Concatenated Distance Covariance (CCdCov) is a multivariate dependence measure constructed by applying the classical distance covariance to random vectors formed through the concatenation of multiple variable groups or feature blocks. By leveraging the characteristic property of distance covariance—vanishing if and only if independence holds—CCdCov quantifies the joint (potentially nonlinear and high-order) association between a target vector (such as model predictions) and a possibly heterogeneous set of attributes, such as protected features in fairness-regularized machine learning. CCdCov has been recently formalized and applied in fairness-gerrymandering contexts, providing a rigorous energy-based framework for detecting intersectional dependencies and enforcing independence constraints among complex, multi-type data sources (Lee et al., 9 Sep 2025).

1. Mathematical Formulation and Independence Characterization

At its core, CCdCov generalizes the definition of Brownian distance covariance. Let $X = (X_1, \ldots, X_k)$ and $Y = (Y_1, \ldots, Y_\ell)$ be collections of random vectors (blocks), potentially of varying type and distribution. The concatenated vectors are

$$X_\mathrm{concat} = (X_1, X_2, \ldots, X_k), \qquad Y_\mathrm{concat} = (Y_1, Y_2, \ldots, Y_\ell).$$

CCdCov is defined as

$$CCdCov(X_1, \ldots, X_k ; Y_1, \ldots, Y_\ell) := \mathcal{V}^2(X_\mathrm{concat}, Y_\mathrm{concat}),$$

where $\mathcal{V}^2$ denotes classic distance covariance between vectors in arbitrary dimensions (Székely et al., 2010).

The population version uses characteristic functions via

$$\mathcal{V}^2(X,Y) = \frac{1}{c_p c_q} \int_{\mathbb{R}^{p+q}} \frac{|f_{X,Y}(t,s)-f_X(t)f_Y(s)|^2}{|t|^{p+1}|s|^{q+1}}\,dt\,ds,$$

where $f_{X,Y}$, $f_X$, and $f_Y$ are the joint and marginal characteristic functions.
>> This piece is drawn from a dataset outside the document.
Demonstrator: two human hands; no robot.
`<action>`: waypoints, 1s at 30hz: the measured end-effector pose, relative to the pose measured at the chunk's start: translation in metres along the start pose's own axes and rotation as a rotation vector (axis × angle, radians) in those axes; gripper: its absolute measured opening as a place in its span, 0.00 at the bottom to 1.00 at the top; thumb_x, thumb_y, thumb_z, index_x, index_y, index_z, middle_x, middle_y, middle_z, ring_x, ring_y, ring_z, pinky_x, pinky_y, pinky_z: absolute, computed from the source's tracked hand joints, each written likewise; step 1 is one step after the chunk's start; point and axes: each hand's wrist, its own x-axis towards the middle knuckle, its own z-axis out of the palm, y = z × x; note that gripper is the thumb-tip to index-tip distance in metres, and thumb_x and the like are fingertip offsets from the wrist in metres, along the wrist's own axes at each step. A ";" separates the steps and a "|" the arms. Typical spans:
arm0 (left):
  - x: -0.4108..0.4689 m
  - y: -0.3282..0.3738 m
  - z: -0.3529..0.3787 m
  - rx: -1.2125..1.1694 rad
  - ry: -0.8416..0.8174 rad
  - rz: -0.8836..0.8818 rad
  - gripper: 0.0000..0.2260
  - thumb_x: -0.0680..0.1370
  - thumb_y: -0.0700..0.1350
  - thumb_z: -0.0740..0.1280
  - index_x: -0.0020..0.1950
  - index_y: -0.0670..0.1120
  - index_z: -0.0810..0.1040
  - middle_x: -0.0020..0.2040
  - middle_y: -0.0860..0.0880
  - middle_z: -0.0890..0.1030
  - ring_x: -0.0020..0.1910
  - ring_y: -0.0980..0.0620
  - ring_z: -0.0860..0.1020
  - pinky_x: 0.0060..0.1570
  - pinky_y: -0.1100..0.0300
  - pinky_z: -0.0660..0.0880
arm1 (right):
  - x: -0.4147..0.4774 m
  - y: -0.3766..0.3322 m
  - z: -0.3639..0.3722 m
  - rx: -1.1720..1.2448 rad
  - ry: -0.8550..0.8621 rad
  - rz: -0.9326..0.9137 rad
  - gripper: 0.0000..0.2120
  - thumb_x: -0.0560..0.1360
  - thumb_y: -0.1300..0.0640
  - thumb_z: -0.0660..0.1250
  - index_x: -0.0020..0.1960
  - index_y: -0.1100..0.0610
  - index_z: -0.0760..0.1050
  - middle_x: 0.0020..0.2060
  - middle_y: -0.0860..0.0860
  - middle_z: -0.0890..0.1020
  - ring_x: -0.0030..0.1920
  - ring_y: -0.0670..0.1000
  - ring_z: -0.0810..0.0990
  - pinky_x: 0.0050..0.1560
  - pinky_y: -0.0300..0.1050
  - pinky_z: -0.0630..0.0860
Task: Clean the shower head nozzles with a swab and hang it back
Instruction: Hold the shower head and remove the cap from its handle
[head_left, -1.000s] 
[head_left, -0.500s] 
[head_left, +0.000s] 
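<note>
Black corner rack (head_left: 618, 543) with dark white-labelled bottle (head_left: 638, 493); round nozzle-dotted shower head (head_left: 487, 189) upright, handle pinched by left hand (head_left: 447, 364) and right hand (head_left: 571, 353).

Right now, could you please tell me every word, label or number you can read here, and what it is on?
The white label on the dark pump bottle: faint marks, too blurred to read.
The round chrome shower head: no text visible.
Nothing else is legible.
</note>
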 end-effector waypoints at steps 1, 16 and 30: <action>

This construction ensures

$$CCdCov(X_1, \ldots, X_k ; Y_1, \ldots, Y_\ell) = 0 \iff (X_1, \ldots, X_k) \perp (Y_1, \ldots, Y_\ell).$$

Consequently, CCdCov preserves the strict independence-detection property at the concatenated level.

2. Decomposition and Theoretical Properties

A key result in applied fairness contexts is the decomposition: $$CCdCov(\hat{\mathbf{y}}, \mathbf{s}_1, \ldots, \mathbf{s}_d) = \sum_{k=1}^d \widetilde{dCov}^2(\hat{\mathbf{y}}, \mathbf{s}_k) + \eta(\hat{\mathbf{y}}, \mathbf{s}_1, \ldots, \mathbf{s}_d),$$ where $\hat{\mathbf{y}}$ is typically a vector of model predictions, $\mathbf{s}_k$ are protected attribute blocks, $\widetilde{dCov}^2$ denotes unbiased distance covariance to an individual block, and $\eta$ is a correction capturing higher-order (intersectional) dependency (Lee et al., 9 Sep 2025). Unlike measures such as JdCov, which aggregate marginal, pairwise, and higher-order terms among both the target and protected blocks (thus penalizing intrinsic correlations within protected attributes), CCdCov restricts attention to the dependency between the target and the entire concatenated attribute vector, making it more stable in presence of natural protected attribute dependence.

Under appropriate moment and regularity conditions, all properties of classical distance covariance (consistency, affine invariance with normalization, and extension to general metric spaces of strong negative type) extend to the concatenated construction (Lyons, 2011, Janson, 2019).

3. Algorithmic Implementation and Computational Considerations

Empirical CCdCov is computed analogously to classical distance covariance, but using concatenated sample vectors:

1. Stack or concatenate the relevant blocks for each sample to form joint vectors.
2. Compute the pairwise distance matrices for both the concatenated predictions and concatenated protected features.
3. Double-center each distance matrix; then apply the unbiased U-statistic or (optionally) the easier-to-compute V-statistic estimator (Monroy-Castillo et al., 3 May 2024, Raymaekers et al., 18 Jun 2024).
4. Combine using the empirical formula:

$$\widehat{CCdCov} = \frac{1}{n(n-3)} \sum_{i \neq j} \tilde{A}_{ij} \tilde{B}_{ij},$$

where $\tilde{A}_{ij}$, $\tilde{B}_{ij}$ are the double-centered distance matrices.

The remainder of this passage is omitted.